Currently watching H1 from the Computer Users Room, and have Verbal Alarms running in here.

TITLE: 03/26 Eve Shift: 23:00-07:00 UTC (16:00-00:00 PST), all times posted in UTC
STATE of H1: Observing at 68Mpc
OUTGOING OPERATOR: Jim
CURRENT ENVIRONMENT:
    Wind: 8mph Gusts, 6mph 5min avg
    Primary useism: 0.03 μm/s
    Secondary useism: 0.25 μm/s
QUICK SUMMARY:

• 01:05UTC - lockloss
• 02:01UTC - Observe

TITLE: 03/25 Day Shift: 15:00-23:00 UTC (08:00-16:00 PST), all times posted in UTC
STATE of H1: Observing at 67Mpc
INCOMING OPERATOR: Cheryl
SHIFT SUMMARY:
LOG:
Quiet shift.

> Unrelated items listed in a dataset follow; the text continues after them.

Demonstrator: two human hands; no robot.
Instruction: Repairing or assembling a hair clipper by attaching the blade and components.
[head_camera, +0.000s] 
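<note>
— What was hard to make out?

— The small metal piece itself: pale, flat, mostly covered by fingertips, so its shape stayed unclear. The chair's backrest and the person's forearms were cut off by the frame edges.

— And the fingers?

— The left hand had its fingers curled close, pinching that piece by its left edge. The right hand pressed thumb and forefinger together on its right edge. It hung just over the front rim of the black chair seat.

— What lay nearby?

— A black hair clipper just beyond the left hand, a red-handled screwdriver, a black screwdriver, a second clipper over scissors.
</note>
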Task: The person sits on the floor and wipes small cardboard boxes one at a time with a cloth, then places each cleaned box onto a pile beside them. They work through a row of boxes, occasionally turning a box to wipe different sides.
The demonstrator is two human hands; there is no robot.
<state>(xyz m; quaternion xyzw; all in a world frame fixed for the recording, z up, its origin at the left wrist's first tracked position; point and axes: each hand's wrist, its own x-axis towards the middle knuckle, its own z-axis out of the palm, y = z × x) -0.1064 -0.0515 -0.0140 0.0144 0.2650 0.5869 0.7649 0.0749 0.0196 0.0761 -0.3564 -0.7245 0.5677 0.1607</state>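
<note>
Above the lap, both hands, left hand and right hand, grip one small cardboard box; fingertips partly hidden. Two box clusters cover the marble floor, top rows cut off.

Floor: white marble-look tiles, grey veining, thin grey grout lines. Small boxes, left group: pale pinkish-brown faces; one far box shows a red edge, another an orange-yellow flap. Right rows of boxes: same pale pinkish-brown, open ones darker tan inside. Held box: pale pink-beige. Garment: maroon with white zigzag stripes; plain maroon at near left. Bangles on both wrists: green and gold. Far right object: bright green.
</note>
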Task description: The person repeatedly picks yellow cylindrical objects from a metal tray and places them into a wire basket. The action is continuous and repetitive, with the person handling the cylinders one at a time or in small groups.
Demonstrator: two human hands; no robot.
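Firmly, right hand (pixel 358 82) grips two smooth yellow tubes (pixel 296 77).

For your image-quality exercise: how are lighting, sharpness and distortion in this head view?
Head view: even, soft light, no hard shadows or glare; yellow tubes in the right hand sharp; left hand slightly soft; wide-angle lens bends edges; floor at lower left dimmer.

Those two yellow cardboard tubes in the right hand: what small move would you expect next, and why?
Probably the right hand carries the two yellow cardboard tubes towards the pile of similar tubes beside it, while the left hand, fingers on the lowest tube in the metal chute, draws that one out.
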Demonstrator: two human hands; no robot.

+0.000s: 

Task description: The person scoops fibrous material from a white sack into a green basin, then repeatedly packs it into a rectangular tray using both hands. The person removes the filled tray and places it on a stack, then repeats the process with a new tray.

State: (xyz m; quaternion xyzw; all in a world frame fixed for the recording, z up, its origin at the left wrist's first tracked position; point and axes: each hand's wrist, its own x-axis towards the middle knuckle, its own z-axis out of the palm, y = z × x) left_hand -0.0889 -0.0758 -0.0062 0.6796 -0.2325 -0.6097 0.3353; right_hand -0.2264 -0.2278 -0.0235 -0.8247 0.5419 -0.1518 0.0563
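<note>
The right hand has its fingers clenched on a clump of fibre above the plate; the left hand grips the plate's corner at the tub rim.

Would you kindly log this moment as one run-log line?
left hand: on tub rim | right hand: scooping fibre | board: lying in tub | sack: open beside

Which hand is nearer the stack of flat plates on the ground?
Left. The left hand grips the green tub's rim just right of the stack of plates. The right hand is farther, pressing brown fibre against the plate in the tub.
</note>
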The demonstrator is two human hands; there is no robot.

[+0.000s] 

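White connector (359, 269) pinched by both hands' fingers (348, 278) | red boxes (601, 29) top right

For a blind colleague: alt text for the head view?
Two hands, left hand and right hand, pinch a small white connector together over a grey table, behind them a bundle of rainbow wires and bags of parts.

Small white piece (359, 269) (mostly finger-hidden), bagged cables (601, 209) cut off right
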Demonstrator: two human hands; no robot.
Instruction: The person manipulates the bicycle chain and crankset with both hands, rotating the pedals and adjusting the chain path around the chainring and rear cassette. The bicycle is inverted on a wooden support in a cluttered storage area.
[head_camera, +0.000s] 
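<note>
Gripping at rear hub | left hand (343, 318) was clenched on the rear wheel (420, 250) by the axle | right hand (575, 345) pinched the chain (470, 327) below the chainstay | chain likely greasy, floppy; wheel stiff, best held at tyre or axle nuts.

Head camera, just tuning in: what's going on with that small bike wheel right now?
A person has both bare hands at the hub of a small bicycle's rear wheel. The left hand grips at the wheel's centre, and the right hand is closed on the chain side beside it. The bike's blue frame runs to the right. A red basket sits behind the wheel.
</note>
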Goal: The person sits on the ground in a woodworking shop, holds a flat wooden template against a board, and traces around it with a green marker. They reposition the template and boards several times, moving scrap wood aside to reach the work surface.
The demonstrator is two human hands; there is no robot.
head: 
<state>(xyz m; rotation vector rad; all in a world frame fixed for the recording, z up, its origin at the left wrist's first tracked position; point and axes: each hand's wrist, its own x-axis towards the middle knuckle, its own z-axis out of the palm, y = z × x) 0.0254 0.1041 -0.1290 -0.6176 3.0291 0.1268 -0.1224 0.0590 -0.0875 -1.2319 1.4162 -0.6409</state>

Nothing to report. Amber was on site about 21:00 with a tour. Robert has been on site waiting patiently for LLO to go down.

TITLE: 03/25 Owl Shift: 07:00-15:00 UTC (00:00-08:00 PST), all times posted in UTC
STATE of H1: Observing at 64Mpc
INCOMING OPERATOR: Jim
SHIFT SUMMARY: Observing entire shift. No issues to report.
LOG:

07:57 UTC GRB
13:42 UTC Changed sign of gain to damp PI mode 27

Have remained in observing. No issues to report.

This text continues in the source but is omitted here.